Plotting background data for groups with ggplot2  

This tweet by mikefc alerted me to a mind-blowingly simple but amazing trick using the ggplot2 package: to visualise data for different groups in a facetted plot with all of the data plotted in the background. Here’s an example that we’ll learn to make in this post so you know what I’m talking about:

init-example-1.png

Credit where credit’s due #

Before continuing, I’d be remiss for not mentioning that the origin of this ingenious suggestion is Hadley Wickham. The tip comes in his latest ggplot book, for which hardcopies are available online at places like Amazon, and the code and text behind it are freely available on Hadley’s Github at this repository.

Some motivating examples #

Let’s start with some examples that explain just why I’m so excited about this trick. Consider wanting to plot the results shown in the example above. That is, for the iris data set (that comes with R), we want to plot a histogram of the Sepal.Width variable, but separately for each flower Species. Let’s start by creating the histogram of all the data:

library(ggplot2)
ggplot(iris, aes(x = Sepal.Width)) +
  geom_histogram()

sepal_all-1.png

So how can we present this separately for each of the flower Species? Well, here are two possibilities…

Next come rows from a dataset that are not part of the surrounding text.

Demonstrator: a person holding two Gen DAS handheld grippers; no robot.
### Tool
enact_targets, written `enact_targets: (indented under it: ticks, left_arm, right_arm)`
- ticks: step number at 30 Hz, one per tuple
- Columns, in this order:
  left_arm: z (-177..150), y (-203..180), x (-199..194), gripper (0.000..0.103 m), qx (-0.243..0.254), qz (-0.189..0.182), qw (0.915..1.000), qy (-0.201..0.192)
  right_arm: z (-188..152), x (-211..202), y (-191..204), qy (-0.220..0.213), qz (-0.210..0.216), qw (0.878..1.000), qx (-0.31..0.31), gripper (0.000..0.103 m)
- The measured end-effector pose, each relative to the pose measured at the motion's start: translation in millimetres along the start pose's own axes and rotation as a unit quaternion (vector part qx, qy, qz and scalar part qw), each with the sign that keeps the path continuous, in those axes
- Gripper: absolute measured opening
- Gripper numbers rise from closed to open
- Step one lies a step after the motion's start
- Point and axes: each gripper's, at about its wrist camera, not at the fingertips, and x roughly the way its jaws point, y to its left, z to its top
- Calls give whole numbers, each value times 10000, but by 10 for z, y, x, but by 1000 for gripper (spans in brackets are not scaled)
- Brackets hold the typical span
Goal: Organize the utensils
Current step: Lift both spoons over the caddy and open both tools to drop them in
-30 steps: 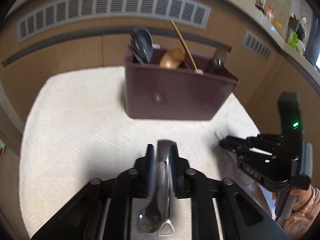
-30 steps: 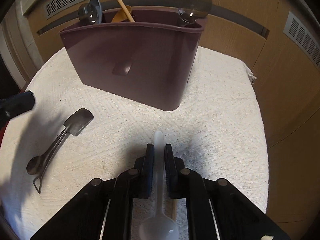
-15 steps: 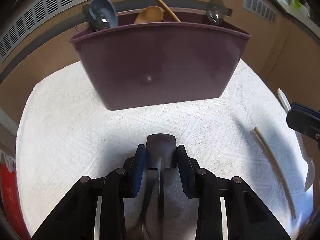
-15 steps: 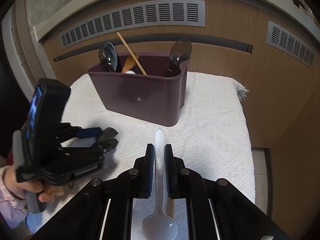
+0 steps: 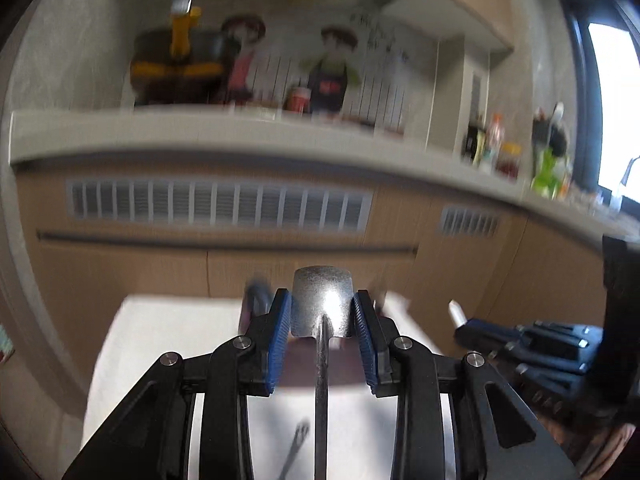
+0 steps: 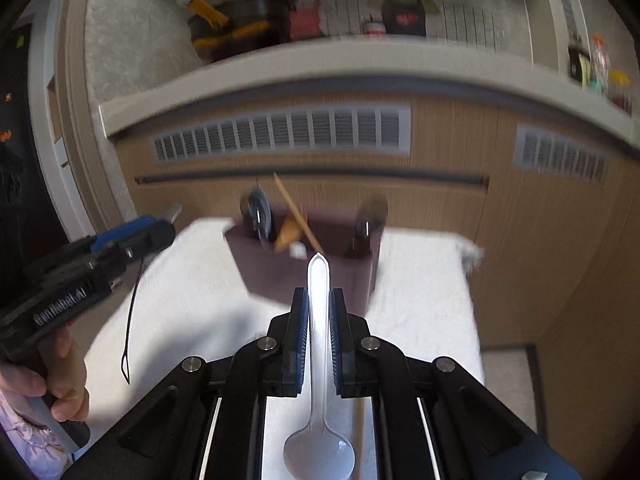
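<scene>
At the middle of the right wrist view, a dark purple bin (image 6: 320,276) is seen on a white cloth (image 6: 420,292). Its left part is filled with a grey spoon (image 6: 259,212), a wooden spoon (image 6: 291,232) and a thin wooden stick (image 6: 296,216) that leans to the upper left. Another dark spoon (image 6: 366,220) is stood in its right part. Whether a wall is set between the parts cannot be told.

Low in the middle of that view, the right gripper (image 6: 319,304) is clenched on a white plastic spoon (image 6: 318,360). The handle is pointed up toward the bin and the bowl lies at the bottom edge. At the left, the left gripper (image 6: 160,228) is held by a hand (image 6: 60,380), with a thin metal handle (image 6: 130,320) hanging down from it.

Low in the middle of the left wrist view, a flat metal tool (image 5: 323,304) is squeezed between the blue pads (image 5: 280,332) of the left gripper (image 5: 323,320). Only a little of the bin (image 5: 300,364) is seen behind it, blurred. At the right edge, the right gripper (image 5: 464,320) is seen with the white handle tip (image 5: 455,310) poking out.

Bare cloth is left to the right of the bin and in front of it. Behind the cloth's far edge, wooden cabinets (image 6: 440,200) with vents (image 6: 280,132) are stood close. The floor (image 6: 508,368) is seen past the cloth's right edge.
</scene>
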Motion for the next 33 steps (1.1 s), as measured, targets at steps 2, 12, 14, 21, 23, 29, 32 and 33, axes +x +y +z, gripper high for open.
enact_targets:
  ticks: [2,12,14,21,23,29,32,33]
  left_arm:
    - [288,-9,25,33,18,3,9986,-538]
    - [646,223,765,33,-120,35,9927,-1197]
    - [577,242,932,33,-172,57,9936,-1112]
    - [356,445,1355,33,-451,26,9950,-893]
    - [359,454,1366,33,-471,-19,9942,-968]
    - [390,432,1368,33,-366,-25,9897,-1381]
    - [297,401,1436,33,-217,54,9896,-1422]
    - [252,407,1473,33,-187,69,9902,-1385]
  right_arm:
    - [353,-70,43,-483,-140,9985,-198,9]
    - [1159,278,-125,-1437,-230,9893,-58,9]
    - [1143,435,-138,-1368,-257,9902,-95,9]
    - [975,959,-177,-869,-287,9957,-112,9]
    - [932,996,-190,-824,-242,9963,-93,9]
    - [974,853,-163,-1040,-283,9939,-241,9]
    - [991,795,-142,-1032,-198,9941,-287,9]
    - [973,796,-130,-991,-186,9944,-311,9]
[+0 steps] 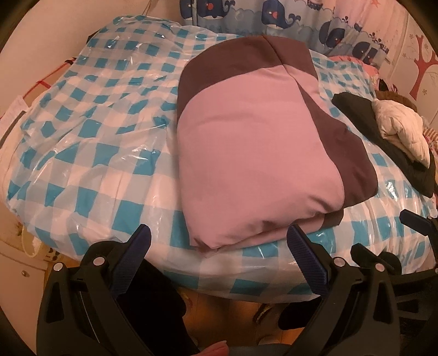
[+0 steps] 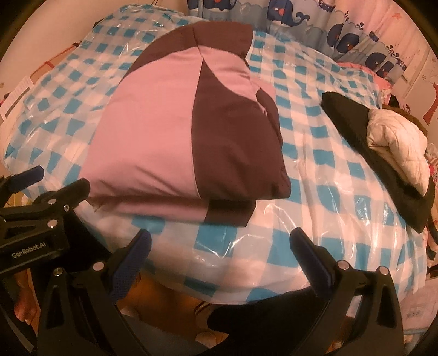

Coloured stacking via fill:

ggplot(iris, aes(x = Sepal.Width, fill = Species)) +
  geom_histogram()

sepal_stack-1.png

Or separating the results into panels with facet_wrap():

ggplot(iris, aes(x = Sepal.Width)) +
  geom_histogram() +
  facet_wrap(~ Species)

sepal_facet-1.png

There’s certainly nothing wrong with these options, but there’s always room for improvement.

General idea for adding background data #

As the first example showed, a nice improvement (and the focus of the post) is to add the complete data set in the background of each facet panel. This way, it’s easy to interpret the data for any group relative to all other groups in the data set.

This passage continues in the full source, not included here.